Stephen Covey’s Seven Habits teach us to start with end in mind. This is true for effective executives and for organizations. ChiefMentor programs inspire and shows the way for managers to customize their own or organizations path to consolidate performance to ensure continually better results.


An organization’s performance measurements need to focus on key results. Results should be used to create and balance value for your key stakeholders—your customers, workforce, stockholders, suppliers, and partners; the public; and the community. By creating value for your key stakeholders, your organization builds loyalty, contributes to growing the economy, and contributes to society.

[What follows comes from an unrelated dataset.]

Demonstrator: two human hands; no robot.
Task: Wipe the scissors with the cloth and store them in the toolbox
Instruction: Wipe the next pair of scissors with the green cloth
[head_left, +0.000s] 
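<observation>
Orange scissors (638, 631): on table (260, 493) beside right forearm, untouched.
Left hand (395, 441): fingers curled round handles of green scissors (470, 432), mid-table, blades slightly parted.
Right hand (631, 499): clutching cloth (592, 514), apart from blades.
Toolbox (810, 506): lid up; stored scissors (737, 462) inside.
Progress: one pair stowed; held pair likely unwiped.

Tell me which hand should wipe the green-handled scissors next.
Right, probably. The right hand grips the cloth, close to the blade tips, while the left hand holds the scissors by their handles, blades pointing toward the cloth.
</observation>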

However, to meet the sometimes conflicting and changing aims that balancing value implies, organizational strategy explicitly should include key stakeholder requirements. This will help ensure that plans and actions meet differing stakeholder needs and avoid adverse impacts on any stakeholders. The use of a balanced composite of leading and lagging performance measures offers an effective means to communicate short- and longer-term priorities, monitor actual performance, and provide a clear basis for improving results.

Most successful businesses and organizations achieve business results due to their diligent annual business planning including specific organizational goals and strategies in areas such as: Employee Effectiveness, Operational excellence, Customer Satisfaction, and Financial prudence.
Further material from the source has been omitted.